The appointment of an arbitrator can be challenged. Primarily, the parties may agree on a procedure. Alternatively, arbitral institutions usually have provisions in place concerning the challenge of arbitrators. In the absence of such specific agreement or institutional rules, the ZPO also provides for a challenge-mechanism. Section 1036 (2) ZPO requires circumstances that give rise to justifiable doubts as to the arbitrator’s impartiality or independence or that the arbitrator does not possess the agreed qualifications. Such challenge must be made within two weeks after becoming aware of the constitution of the tribunal or any circumstance that constitutes a ground for challenge (section 1037(2)(1) ZPO).

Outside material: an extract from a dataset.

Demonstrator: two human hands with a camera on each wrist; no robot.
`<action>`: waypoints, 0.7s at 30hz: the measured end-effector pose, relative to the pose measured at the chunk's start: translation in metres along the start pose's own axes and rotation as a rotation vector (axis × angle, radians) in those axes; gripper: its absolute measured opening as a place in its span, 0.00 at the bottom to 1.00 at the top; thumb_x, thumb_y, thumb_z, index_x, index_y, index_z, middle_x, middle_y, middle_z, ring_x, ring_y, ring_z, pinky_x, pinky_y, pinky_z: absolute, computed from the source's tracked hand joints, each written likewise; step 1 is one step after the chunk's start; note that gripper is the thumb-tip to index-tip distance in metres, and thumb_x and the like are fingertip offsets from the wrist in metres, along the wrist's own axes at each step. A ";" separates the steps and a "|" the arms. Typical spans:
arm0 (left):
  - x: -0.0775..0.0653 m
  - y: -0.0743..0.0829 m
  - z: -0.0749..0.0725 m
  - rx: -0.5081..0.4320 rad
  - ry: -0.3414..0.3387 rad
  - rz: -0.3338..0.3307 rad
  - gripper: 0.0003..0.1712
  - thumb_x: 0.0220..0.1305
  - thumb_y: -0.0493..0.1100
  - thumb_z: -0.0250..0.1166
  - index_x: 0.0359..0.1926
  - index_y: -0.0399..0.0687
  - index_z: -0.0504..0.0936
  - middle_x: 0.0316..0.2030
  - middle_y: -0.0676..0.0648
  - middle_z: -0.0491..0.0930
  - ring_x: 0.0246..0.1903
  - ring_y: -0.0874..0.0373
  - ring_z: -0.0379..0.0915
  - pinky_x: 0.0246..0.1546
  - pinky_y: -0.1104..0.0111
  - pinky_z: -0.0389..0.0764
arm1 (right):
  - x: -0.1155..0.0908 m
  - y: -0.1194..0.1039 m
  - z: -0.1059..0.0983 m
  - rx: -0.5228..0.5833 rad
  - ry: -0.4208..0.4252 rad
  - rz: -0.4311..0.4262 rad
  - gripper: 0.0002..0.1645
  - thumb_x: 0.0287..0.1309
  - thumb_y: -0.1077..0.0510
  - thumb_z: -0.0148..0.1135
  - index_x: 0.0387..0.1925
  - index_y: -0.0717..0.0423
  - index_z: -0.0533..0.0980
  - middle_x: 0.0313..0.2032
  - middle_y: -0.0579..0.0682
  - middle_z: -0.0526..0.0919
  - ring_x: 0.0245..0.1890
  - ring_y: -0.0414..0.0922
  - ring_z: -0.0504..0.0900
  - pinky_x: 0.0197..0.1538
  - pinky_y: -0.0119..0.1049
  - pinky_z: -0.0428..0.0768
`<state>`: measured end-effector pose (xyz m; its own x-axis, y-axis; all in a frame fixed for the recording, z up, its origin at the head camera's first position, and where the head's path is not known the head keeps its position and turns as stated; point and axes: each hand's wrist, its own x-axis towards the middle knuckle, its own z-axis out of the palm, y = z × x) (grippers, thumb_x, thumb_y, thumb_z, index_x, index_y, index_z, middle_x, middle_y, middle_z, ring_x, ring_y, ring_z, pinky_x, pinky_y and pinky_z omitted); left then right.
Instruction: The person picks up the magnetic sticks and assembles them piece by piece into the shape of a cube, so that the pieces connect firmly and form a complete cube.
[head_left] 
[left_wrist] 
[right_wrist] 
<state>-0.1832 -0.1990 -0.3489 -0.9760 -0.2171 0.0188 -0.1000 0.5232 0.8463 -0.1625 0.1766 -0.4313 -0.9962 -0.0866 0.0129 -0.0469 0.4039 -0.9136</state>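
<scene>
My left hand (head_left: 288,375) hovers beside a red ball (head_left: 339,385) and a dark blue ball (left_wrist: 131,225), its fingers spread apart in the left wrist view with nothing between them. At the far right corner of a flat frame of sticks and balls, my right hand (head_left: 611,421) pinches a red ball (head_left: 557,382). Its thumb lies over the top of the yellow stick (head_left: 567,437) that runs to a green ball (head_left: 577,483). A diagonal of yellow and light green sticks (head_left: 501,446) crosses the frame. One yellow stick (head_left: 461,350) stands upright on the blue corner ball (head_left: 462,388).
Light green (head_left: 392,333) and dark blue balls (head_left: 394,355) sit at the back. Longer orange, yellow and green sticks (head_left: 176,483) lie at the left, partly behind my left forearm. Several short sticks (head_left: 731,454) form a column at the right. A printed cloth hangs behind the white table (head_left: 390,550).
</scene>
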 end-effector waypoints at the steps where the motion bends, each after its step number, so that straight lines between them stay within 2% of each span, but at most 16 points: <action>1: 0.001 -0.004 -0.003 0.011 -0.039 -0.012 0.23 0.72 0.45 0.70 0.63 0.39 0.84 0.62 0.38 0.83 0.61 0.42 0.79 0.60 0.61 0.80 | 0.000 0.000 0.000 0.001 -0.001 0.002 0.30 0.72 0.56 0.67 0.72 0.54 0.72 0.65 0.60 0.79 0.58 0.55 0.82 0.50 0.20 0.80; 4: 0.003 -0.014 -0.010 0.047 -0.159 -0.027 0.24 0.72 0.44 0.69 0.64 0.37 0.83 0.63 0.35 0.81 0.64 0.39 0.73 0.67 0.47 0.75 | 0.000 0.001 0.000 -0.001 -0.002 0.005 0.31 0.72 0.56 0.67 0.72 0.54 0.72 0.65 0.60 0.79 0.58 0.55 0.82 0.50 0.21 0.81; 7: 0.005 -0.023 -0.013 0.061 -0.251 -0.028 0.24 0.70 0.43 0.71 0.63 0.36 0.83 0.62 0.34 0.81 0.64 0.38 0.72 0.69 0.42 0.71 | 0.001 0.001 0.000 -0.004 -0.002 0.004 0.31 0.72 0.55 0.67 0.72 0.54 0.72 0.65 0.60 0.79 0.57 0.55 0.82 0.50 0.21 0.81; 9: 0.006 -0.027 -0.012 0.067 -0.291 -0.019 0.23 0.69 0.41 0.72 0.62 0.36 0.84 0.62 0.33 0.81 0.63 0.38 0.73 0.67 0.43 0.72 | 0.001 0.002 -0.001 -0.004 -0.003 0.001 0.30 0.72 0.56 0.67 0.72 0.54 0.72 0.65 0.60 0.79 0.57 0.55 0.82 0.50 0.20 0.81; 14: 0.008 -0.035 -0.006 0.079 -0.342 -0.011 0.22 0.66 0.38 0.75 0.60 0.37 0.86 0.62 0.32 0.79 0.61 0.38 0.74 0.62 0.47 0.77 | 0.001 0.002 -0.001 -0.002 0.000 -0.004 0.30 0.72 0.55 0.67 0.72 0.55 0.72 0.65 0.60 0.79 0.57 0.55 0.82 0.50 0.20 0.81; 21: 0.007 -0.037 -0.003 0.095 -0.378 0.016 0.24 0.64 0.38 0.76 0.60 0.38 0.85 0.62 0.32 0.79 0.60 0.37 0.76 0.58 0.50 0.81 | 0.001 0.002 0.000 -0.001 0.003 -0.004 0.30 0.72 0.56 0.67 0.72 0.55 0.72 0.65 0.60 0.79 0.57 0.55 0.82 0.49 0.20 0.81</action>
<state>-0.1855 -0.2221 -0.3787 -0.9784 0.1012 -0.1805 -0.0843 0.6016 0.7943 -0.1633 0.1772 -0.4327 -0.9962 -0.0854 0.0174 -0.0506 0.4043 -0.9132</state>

However, regardless of the parties’ right to agree on the recusal procedure, the parties cannot eliminate the control procedure before the state courts pursuant to section 1037 ZPO. This means that in case a tribunal rejects a party’s challenge, such party may request the competent court to decide on the challenge within one month after the rejection.
The tribunal may continue with the proceedings and issue an award while the challenge to the competent court is pending pursuant to section 1037 (3) ZPO. In that event, the Bundesgerichtshof has held given the challenge is successful only after the award has already been rendered, this constitutes a ground for setting aside of the award. The Bundesgerichtshof reasoned that it must always be assumed that the illegitimate composition of the tribunal directly affected the final decision.
There has been no visible increase in number of challenges to arbitrators.
What happens in the case of a truncated tribunal? Is the tribunal able to continue with the proceedings?
Yes, under certain circumstances, a truncated tribunal may continue with the proceedings until the appointment of a substitute arbitrator as per section 1039 (1) ZPO. Reasons for the appointment of a substitute arbitrator are laid out in section 1039 (1) ZPO, including impartiality issues (section 1037 ZPO), the arbitrator fails or is incapable to perform the assigned tasks (section 1038 ZPO), or the arbitrator’s resignation based on other circumstances or the parties’ agreement that this arbitrator’s appointment shall be terminated.
Are arbitrators immune from liability?
No, arbitrators are not entirely immune from liability. Instead, arbitrators are liable to parties in the same way state court judges are. This cannot be derived from any explicit provision. Instead, the Bundesgerichtshof drew a comparison between the work of arbitrators and judges and thus granted arbitrators the same immunity privileges as judges (so called Spruchrichterprivileg). Consequently, arbitrators are not liable for the correctness of their decision, unless the erroneous application constitutes a deliberate criminal offence.
However, aside from the correctness of their decisions, arbitrators may be liable under general German law for contractual breaches of their agreement to act as arbitrator or tortious behavior. This could for example be the case if the arbitrator fails to disclose circumstances giving rise to doubts as to the arbitrator’s impartiality or independence, leading to damage.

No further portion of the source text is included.